Would you retype the listing below word for word, without any of its pictures?

**STORED DATA:**

-=-=-=-=-

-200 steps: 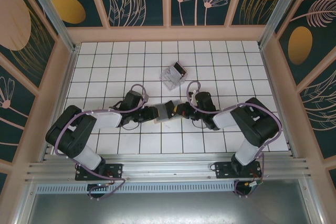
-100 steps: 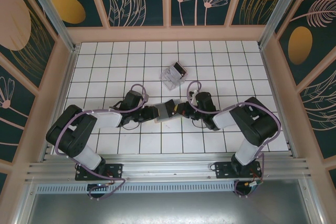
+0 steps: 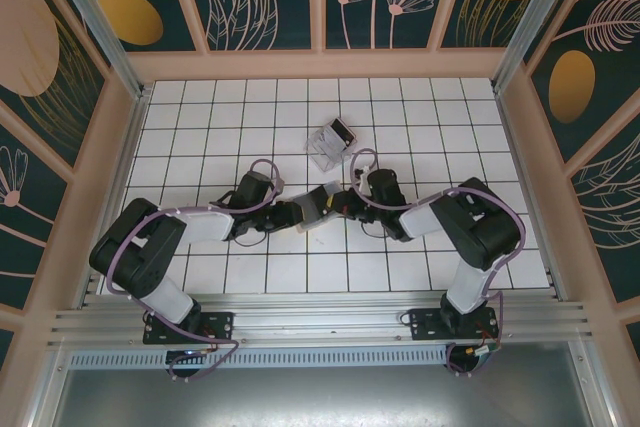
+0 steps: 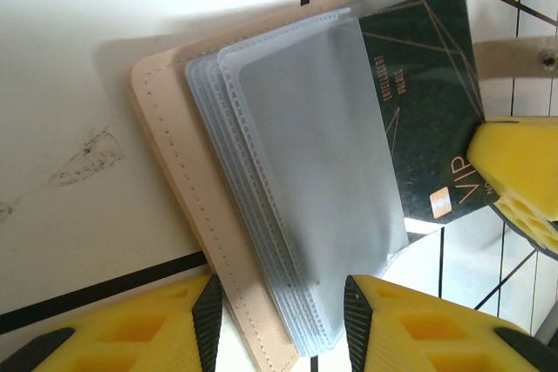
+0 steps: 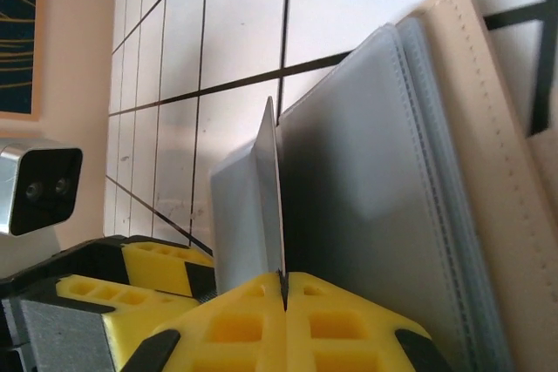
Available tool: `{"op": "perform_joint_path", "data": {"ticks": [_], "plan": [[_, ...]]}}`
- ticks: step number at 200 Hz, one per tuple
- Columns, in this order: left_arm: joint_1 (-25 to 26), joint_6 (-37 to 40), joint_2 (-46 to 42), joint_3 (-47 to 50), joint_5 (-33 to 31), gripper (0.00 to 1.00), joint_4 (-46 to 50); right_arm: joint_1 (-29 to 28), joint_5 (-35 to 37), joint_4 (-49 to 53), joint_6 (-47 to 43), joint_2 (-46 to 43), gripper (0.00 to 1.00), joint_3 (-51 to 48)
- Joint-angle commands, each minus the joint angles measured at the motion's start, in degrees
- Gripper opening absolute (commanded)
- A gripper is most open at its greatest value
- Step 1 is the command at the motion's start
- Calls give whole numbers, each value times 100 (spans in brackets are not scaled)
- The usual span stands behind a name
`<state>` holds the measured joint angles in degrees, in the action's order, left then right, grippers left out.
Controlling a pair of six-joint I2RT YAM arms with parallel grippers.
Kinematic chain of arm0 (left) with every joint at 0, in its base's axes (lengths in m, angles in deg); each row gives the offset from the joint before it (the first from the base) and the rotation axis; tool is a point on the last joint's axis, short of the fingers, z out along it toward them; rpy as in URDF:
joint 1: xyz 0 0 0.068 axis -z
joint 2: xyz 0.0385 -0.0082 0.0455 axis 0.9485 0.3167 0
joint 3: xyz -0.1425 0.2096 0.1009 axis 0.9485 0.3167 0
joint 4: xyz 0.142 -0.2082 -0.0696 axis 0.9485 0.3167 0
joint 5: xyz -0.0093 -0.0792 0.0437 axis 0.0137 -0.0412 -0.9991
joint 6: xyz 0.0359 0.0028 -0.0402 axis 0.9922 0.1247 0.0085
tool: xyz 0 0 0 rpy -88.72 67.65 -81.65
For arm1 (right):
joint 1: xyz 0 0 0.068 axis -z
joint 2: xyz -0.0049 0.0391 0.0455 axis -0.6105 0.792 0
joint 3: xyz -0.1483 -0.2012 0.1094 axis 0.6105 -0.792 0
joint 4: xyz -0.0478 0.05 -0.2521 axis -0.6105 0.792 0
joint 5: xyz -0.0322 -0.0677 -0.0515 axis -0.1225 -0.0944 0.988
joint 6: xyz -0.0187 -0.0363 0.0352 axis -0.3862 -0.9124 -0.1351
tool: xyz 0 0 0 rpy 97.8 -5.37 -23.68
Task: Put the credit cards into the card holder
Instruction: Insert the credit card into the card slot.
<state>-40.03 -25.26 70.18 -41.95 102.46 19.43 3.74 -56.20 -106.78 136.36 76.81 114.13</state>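
The tan card holder (image 4: 166, 128) lies open with its clear sleeves (image 4: 305, 172) fanned out. It sits at the middle of the floor (image 3: 313, 209). My left gripper (image 4: 283, 324) is shut on the holder's lower edge, one pad against the tan cover and the other against the sleeves. A black credit card (image 4: 427, 84) marked VIP is partly inside a sleeve. My right gripper (image 5: 283, 280) is shut on that card, which shows edge-on (image 5: 272, 180) beside the grey sleeves (image 5: 366, 180). From above, the right gripper (image 3: 340, 205) meets the left gripper (image 3: 298, 215) at the holder.
Several loose credit cards (image 3: 331, 141) lie in a small pile two tiles behind the grippers. Wooden walls (image 3: 110, 147) ring the white tiled floor (image 3: 440, 127). The left gripper's yellow fingers (image 5: 148, 272) stand close beside the right gripper.
My right gripper has edged left toward the holder with the card in it. The holder has tilted slightly. The left gripper keeps its hold.
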Motion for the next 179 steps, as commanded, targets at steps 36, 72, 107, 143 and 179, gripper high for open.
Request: {"op": "perform_joint_path", "data": {"ticks": [36,72,107,143,179], "plan": [[127,113,500,-100,-153,45,-154,-185,-419,1627,-1085,215,0,673],[127,146,518,-113,-204,44,-105,-197,-699,2412,-1662,429,0,938],[121,251,518,-172,-347,44,42,-192,-834,2942,-2133,416,0,1157],[120,285,518,-188,-419,44,82,-234,-873,3210,-2292,412,0,1408],[123,153,518,-181,-355,44,-79,-602,-534,3345,-2198,576,0,1766]]}}
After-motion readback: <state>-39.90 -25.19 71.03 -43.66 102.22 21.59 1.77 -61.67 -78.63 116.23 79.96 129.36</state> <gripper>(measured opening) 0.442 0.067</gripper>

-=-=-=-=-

**EXERCISE RESULT:**
-200 steps: 
-100 steps: 
+0 steps: 
+0 steps: 
+0 steps: 
Available tool: `{"op": "perform_joint_path", "data": {"ticks": [_], "plan": [[_, ...]]}}`
- ticks: step number at 200 Hz, one per tuple
- Columns, in this order: left_arm: joint_1 (-25 to 26), joint_6 (-37 to 40), joint_2 (-46 to 42), joint_3 (-47 to 50), joint_5 (-33 to 31), gripper (0.00 to 1.00), joint_4 (-46 to 50); right_arm: joint_1 (-29 to 28), joint_5 (-35 to 37), joint_4 (-49 to 53), joint_6 (-47 to 43), joint_2 (-46 to 43), gripper (0.00 to 1.00), joint_3 (-51 to 48)
- Joint-angle commands, each minus the joint angles measured at the motion's start, in degrees
- Gripper opening absolute (commanded)
- A gripper is most open at its greatest value
- Step 1 is the command at the motion's start
- Calls give whole numbers, each value times 100 (spans in brackets are not scaled)
- The usual span stands behind a name
`<state>` holds the measured joint angles in degrees, in the action's order, left then right, grippers left out.
Controlling a pair of six-joint I2RT YAM arms with parallel grippers.
Kinematic chain of arm0 (left) with every joint at 0, in its base's axes (lengths in m, angles in deg); each row gives the offset from the joint before it (the first from the base) and the rotation axis; tool is a point on the last joint's axis, short of the fingers, z out along it toward them; rpy as in URDF:
joint 1: xyz 0 0 0.068 axis -z
joint 2: xyz 0.0385 -0.0082 0.0455 axis 0.9485 0.3167 0
joint 3: xyz -0.1425 0.2096 0.1009 axis 0.9485 0.3167 0
joint 4: xyz 0.142 -0.2082 -0.0696 axis 0.9485 0.3167 0
joint 5: xyz -0.0093 -0.0792 0.0437 axis 0.0137 -0.0412 -0.9991
joint 6: xyz 0.0359 0.0028 -0.0402 axis 0.9922 0.1247 0.0085
tool: xyz 0 0 0 rpy -88.72 67.65 -81.65
For arm1 (right):
joint 1: xyz 0 0 0.068 axis -z
joint 2: xyz -0.0049 0.0391 0.0455 axis -0.6105 0.792 0
joint 3: xyz -0.1483 -0.2012 0.1094 axis 0.6105 -0.792 0
joint 4: xyz -0.0478 0.05 -0.2521 axis -0.6105 0.792 0
joint 5: xyz -0.0322 -0.0677 -0.0515 axis -0.1225 -0.0944 0.988
joint 6: xyz -0.0187 -0.0363 0.0352 axis -0.3862 -0.9124 -0.1351
tool: xyz 0 0 0 rpy 97.8 -5.37 -23.68
Task: Put the credit cards into the card holder
Instruction: Insert the credit card into the card slot.
<state>-40.03 -25.26 70.18 -41.95 102.46 19.43 3.74 -56.20 -106.78 136.36 76.81 114.13</state>
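The tan card holder (image 4: 166, 128) lies open with its clear sleeves (image 4: 305, 172) fanned out. It sits at the middle of the floor (image 3: 313, 209). My left gripper (image 4: 283, 324) is shut on the holder's lower edge, one pad against the tan cover and the other against the sleeves. A black credit card (image 4: 427, 84) marked VIP is partly inside a sleeve. My right gripper (image 5: 283, 280) is shut on that card, which shows edge-on (image 5: 272, 180) beside the grey sleeves (image 5: 366, 180). From above, the right gripper (image 3: 340, 205) meets the left gripper (image 3: 298, 215) at the holder.
Several loose credit cards (image 3: 331, 141) lie in a small pile two tiles behind the grippers. Wooden walls (image 3: 110, 147) ring the white tiled floor (image 3: 440, 127). The left gripper's yellow fingers (image 5: 148, 272) stand close beside the right gripper.
My right gripper has edged left toward the holder with the card in it. The holder has tilted slightly. The left gripper keeps its hold.
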Motion for the next 179 steps, as commanded, targets at steps 36, 72, 107, 143 and 179, gripper high for open.
Request: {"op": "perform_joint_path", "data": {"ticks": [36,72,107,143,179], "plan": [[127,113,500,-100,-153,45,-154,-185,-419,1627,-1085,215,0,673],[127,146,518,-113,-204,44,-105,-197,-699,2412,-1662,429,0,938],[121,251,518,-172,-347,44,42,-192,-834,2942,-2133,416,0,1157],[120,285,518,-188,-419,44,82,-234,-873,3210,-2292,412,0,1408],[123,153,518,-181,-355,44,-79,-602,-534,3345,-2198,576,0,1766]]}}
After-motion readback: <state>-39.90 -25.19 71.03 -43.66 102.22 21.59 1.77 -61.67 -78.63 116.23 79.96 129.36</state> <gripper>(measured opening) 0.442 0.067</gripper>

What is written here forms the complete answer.